Here, Plaintiff argues that the Arbitration Clause should not be enforced because, in a previous arbitration proceeding, the California Lawyers for the Arts and its arbitrator were biased against Plaintiff.

 

“Actual bias is not listed as a basis for vacating an arbitration award under Code of Civil Procedure section 1286.2, but subdivision (a)(6) does require a court to vacate an arbitration award if the arbitrator (A) failed to disclose a ground for disqualification or (B) was subject to disqualification. If an arbitrator is actually biased, he or she is subject to disqualification, and the failure to disqualify requires vacating an award under subdivision (a)(6)(B) of section 1286.2.” (Baxter v. Bock (2016) 247 Cal.App.4th 775, 789, fn. 7.)

 

Here, however, there is no pending motion to vacate an arbitration award because no arbitration award has been issued. In addition, Plaintiff has not cited (and the Court has not found) any law that would allow the Court to disqualify an arbitrator that has not even been selected, participated in an arbitration proceeding, or issued an award.

 

To the extent Plaintiff is arguing that the Arbitration Clause is unconscionable with regard to the selection of arbitrators, that argument is unpersuasive.

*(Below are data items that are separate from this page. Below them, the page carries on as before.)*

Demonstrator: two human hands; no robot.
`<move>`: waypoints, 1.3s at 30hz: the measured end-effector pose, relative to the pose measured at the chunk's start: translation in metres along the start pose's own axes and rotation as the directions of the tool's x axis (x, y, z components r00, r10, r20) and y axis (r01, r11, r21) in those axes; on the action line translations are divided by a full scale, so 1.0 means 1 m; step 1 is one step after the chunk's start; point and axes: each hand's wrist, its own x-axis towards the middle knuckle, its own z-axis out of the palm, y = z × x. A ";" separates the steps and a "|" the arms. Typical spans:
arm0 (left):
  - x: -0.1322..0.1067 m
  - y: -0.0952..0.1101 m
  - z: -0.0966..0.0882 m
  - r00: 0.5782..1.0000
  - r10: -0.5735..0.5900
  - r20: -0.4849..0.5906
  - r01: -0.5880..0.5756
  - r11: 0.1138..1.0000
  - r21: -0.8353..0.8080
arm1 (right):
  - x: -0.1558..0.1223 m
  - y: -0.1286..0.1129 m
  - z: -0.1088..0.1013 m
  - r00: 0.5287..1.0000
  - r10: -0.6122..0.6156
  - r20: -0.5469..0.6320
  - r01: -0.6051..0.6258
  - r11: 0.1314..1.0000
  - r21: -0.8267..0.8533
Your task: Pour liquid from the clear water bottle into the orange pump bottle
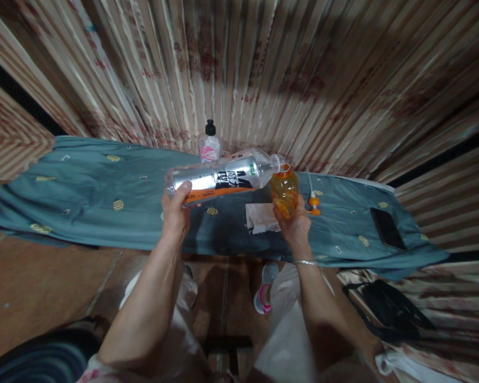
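Note:
My left hand is closed around the lower end of a clear plastic bottle with a silver and orange label. The bottle lies nearly level, its uncapped mouth at the rim of an orange see-through bottle. My right hand grips that orange bottle from below, and its open top points up. Whether liquid is flowing between them I cannot tell. To the right, an orange pump top with a thin tube lies on the cloth. A folded white cloth or tissue is under my hands.
A green patterned cloth covers the narrow table. Behind the clear bottle stands a small bottle with a black cap. A dark phone lies at the right. Pleated curtains hang behind, and a black bag sits low at the right.

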 end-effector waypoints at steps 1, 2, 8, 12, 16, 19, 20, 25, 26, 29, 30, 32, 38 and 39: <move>0.000 0.000 0.000 1.000 -0.002 0.000 0.002 1.000 0.000 | 0.000 0.000 0.000 1.000 0.005 0.001 -0.005 1.000 0.000; 0.000 0.000 0.000 1.000 -0.005 -0.003 0.005 1.000 0.000 | 0.000 -0.001 0.000 1.000 0.010 -0.001 -0.010 1.000 -0.002; 0.000 0.001 0.000 1.000 -0.011 -0.005 0.011 1.000 -0.022 | 0.000 -0.002 -0.002 1.000 0.004 -0.003 -0.004 1.000 -0.022; 0.000 0.000 -0.001 1.000 -0.002 0.012 0.002 1.000 -0.015 | -0.001 -0.001 -0.001 1.000 -0.009 -0.006 0.009 1.000 -0.029; -0.001 0.001 0.000 1.000 -0.003 0.007 0.003 1.000 -0.007 | 0.000 0.000 0.001 1.000 -0.012 -0.011 0.012 0.999 -0.034; -0.001 0.003 0.001 1.000 0.007 0.014 -0.006 1.000 -0.009 | 0.000 0.001 0.002 1.000 -0.011 -0.012 0.010 0.999 -0.039; -0.001 0.003 0.001 1.000 0.008 0.015 -0.008 1.000 -0.010 | 0.000 0.001 0.002 1.000 -0.013 -0.011 0.013 0.999 -0.039; -0.001 0.002 0.001 1.000 0.001 0.022 0.000 1.000 -0.025 | 0.000 0.002 0.002 1.000 -0.021 -0.023 0.020 1.000 -0.023; -0.001 0.002 0.001 1.000 0.000 0.019 0.000 1.000 -0.025 | 0.000 0.002 0.002 1.000 -0.017 -0.025 0.017 1.000 -0.020; -0.002 0.003 0.001 1.000 -0.008 0.004 0.008 1.000 -0.012 | 0.000 0.003 0.003 1.000 -0.008 -0.022 0.008 1.000 -0.013; -0.002 0.003 0.001 1.000 -0.009 0.005 0.009 1.000 -0.008 | 0.000 0.003 0.003 1.000 -0.009 -0.021 0.008 1.000 -0.010; -0.002 0.004 0.001 1.000 -0.004 0.020 0.004 1.000 -0.004 | 0.000 0.003 0.003 1.000 -0.014 -0.020 0.014 1.000 -0.005; -0.002 0.002 0.001 1.000 -0.004 0.009 0.004 1.000 0.008 | -0.001 0.003 0.002 0.999 -0.027 -0.018 0.027 0.999 -0.020; -0.002 0.002 0.000 1.000 -0.005 0.006 0.005 1.000 0.012 | -0.001 0.003 0.002 0.999 -0.029 -0.019 0.028 0.999 -0.025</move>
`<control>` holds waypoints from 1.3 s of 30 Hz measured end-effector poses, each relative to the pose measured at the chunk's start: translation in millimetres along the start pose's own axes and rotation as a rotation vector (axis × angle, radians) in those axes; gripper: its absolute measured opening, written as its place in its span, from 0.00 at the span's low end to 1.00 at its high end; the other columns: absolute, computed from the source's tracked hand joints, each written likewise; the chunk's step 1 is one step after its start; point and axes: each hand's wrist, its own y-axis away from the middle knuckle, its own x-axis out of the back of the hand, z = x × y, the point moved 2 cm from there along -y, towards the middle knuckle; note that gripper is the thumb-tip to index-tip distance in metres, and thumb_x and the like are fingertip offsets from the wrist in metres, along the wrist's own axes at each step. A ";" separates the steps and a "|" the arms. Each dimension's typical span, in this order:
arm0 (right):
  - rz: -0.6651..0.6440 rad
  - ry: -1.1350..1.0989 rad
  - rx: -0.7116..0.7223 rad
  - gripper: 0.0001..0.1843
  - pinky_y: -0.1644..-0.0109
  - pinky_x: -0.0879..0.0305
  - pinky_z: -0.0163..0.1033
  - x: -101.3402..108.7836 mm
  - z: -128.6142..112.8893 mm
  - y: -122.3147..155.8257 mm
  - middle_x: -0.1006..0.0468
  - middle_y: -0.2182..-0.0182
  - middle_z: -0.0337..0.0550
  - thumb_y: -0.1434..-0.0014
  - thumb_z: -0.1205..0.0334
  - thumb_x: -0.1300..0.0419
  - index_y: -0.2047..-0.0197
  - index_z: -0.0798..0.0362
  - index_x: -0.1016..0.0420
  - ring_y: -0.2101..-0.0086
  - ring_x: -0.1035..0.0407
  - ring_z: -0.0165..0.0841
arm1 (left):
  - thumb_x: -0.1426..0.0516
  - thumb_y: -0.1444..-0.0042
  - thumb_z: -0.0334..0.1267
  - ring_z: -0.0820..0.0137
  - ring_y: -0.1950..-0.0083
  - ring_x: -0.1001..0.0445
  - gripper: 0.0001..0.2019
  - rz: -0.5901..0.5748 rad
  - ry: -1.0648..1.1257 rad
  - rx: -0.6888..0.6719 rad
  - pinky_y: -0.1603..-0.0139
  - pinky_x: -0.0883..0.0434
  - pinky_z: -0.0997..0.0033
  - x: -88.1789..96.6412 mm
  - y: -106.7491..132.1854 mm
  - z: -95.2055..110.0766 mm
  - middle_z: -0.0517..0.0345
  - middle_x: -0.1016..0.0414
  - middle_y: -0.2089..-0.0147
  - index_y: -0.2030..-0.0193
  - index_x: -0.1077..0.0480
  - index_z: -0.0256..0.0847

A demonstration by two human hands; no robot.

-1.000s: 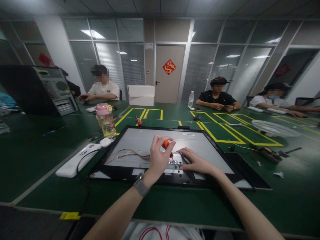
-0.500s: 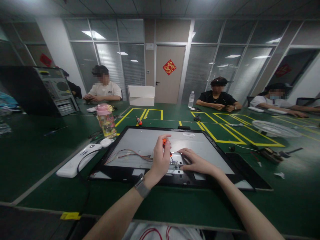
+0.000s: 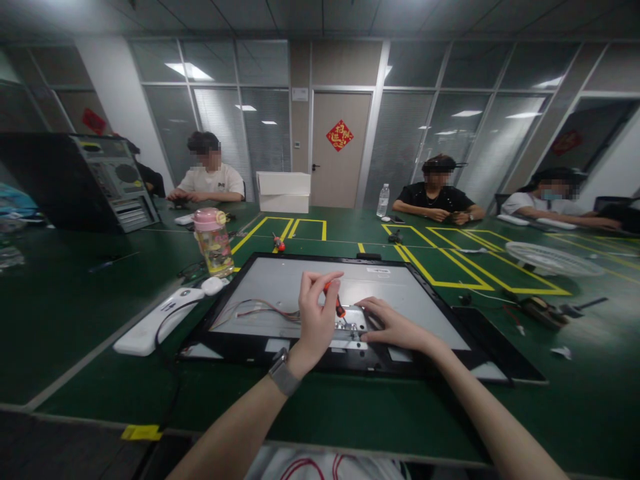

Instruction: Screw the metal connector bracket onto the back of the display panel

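A screwdriver [image 3: 340,308] with a red-and-black handle is pinched in my left hand [image 3: 317,313], its shaft pointing down at a small metal bracket [image 3: 356,318]. This bracket lies near the front edge of a large flat screen panel [image 3: 270,280] with a grey back and black frame. My right hand [image 3: 393,325] grips the bracket's right side, with the thumb at its near part and the fingers at its far part. To the left of my left hand, a bundle of thin wires [image 3: 265,309] runs over the panel. The screwdriver's tip is too small to make out.
Left of the panel are a white power strip [image 3: 150,323] with a black cable and a pink-lidded bottle [image 3: 214,243]. A black computer case [image 3: 65,183] stands far left. On the right lie a black slab [image 3: 500,343] and a tool [image 3: 543,310]. Several people sit opposite.
My left fingers have shifted left and opened a little around the screwdriver handle, showing more of it. The handle leans more to the left. My right hand stays on the bracket.
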 end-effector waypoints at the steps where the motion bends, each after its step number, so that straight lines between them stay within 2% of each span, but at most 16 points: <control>1: -0.001 0.002 -0.001 0.35 0.36 0.47 0.53 0.0 0.0 0.0 0.37 0.43 0.49 0.48 0.48 0.35 0.40 0.50 0.37 0.43 0.42 0.47 | 0.47 0.37 0.39 0.72 0.64 0.33 0.09 0.001 0.004 -0.002 0.60 0.33 0.71 0.0 0.1 0.2 0.58 0.36 0.65 0.56 0.26 0.43; 4: -0.002 0.005 -0.002 0.35 0.36 0.47 0.53 0.2 -0.8 0.0 0.37 0.43 0.49 0.48 0.49 0.35 0.40 0.49 0.37 0.42 0.42 0.47 | 0.47 0.37 0.39 0.70 0.62 0.31 0.10 -0.021 0.054 -0.002 0.59 0.32 0.70 -0.7 0.5 1.0 0.57 0.32 0.64 0.54 0.28 0.42; 8: -0.003 0.003 0.004 0.34 0.36 0.47 0.51 1.0 -3.4 0.0 0.37 0.43 0.50 0.48 0.49 0.35 0.41 0.51 0.37 0.43 0.42 0.45 | 0.52 0.34 0.37 0.69 0.57 0.28 0.13 -0.107 0.144 0.021 0.56 0.32 0.69 -2.7 0.4 1.8 0.54 0.27 0.60 0.54 0.27 0.41; 10: -0.003 0.003 0.003 0.34 0.36 0.47 0.50 1.4 -4.2 -0.1 0.37 0.43 0.51 0.48 0.49 0.35 0.41 0.52 0.37 0.43 0.42 0.45 | 0.51 0.35 0.37 0.69 0.57 0.28 0.12 -0.121 0.142 0.013 0.56 0.32 0.69 -3.1 -0.1 2.0 0.54 0.28 0.60 0.55 0.26 0.42; 14: 0.005 0.001 0.008 0.34 0.36 0.47 0.51 1.8 -4.4 -0.4 0.36 0.44 0.50 0.48 0.49 0.35 0.41 0.52 0.36 0.43 0.42 0.46 | 0.45 0.40 0.37 0.72 0.61 0.31 0.09 -0.074 0.071 -0.025 0.57 0.32 0.72 -2.3 -1.5 2.3 0.57 0.35 0.61 0.56 0.24 0.43; 17: 0.006 -0.003 0.007 0.34 0.37 0.46 0.51 1.5 -4.6 -0.1 0.36 0.44 0.50 0.48 0.49 0.35 0.41 0.51 0.36 0.43 0.42 0.46 | 0.47 0.38 0.36 0.72 0.62 0.32 0.10 -0.066 0.078 0.005 0.59 0.33 0.72 -2.2 -1.7 1.7 0.56 0.35 0.62 0.54 0.26 0.42; 22: 0.000 0.003 0.000 0.34 0.36 0.47 0.51 1.2 -5.7 0.3 0.37 0.43 0.50 0.48 0.49 0.35 0.41 0.51 0.37 0.43 0.42 0.46 | 0.53 0.34 0.37 0.71 0.62 0.30 0.13 -0.121 0.157 0.078 0.60 0.33 0.72 -3.8 -0.1 -1.7 0.56 0.30 0.63 0.49 0.30 0.41; 29: 0.001 0.006 0.010 0.35 0.36 0.47 0.52 1.6 -3.7 0.3 0.37 0.43 0.49 0.48 0.48 0.36 0.40 0.50 0.37 0.43 0.42 0.46 | 0.55 0.35 0.35 0.68 0.56 0.31 0.16 -0.122 0.120 0.052 0.55 0.33 0.69 -2.1 -0.1 -3.1 0.53 0.31 0.56 0.49 0.28 0.42; 39: -0.001 0.006 0.012 0.35 0.37 0.47 0.51 0.7 -3.4 0.7 0.37 0.44 0.50 0.48 0.48 0.36 0.41 0.51 0.37 0.43 0.42 0.46 | 0.53 0.35 0.36 0.69 0.58 0.32 0.14 -0.112 0.106 0.046 0.55 0.33 0.69 -4.3 0.8 -4.9 0.53 0.32 0.56 0.48 0.31 0.43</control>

The Arbitration Clause says that the dispute will be decided in “arbitration through the low-cost California Lawyers for the Arts, with the arbitrator to be mutually agreed upon by the parties.” (Motion, Exhibit A – a copy of the GGPO, p. 11, Paragraph m(b) [emphasis added].) That clause negates substantive unconscionability. (See OTO, L.L.C. v. Kho (2019) 8 Cal.5th 111, 126 [“The burden of proving unconscionability rests upon the party asserting it”]; Armendariz v. Foundation Health Psychcare Services, Inc. (2000) 24 Cal.4th 83, 114 [“‘[U]nconscionability has both a “procedural” and a “substantive” element,’ the former focusing on ‘oppression’ or ‘surprise’ due to unequal bargaining power, the latter on ‘overly harsh’ or ‘one-sided’ results” (citations omitted)]; Torrecillas v. Fitness International, LLC (2020) 52 Cal.App.5th 485, 492 [“As a matter of general contract law, California courts require both procedural and substantive unconscionability to invalidate a contract”]; Carmona v. Lincoln Millennium Car Wash, Inc. 226 Cal.App.4th at 74, 85.) [“‘Substantive unconscionability pertains to the fairness of an agreement’s actual terms and to assessments of whether they are overly harsh or one-sided. [Citations.] A contract term is not substantively unconscionable when it merely gives one side a greater benefit; rather, the term must be “so one-sided as to ‘shock the conscience’”’”].)

 

Plaintiff has failed to meet its burden of showing that the Arbitration Clause is unenforceable.  Defendant’s motion to compel arbitration is granted. Proceedings in this court are stayed pending completion of the arbitration.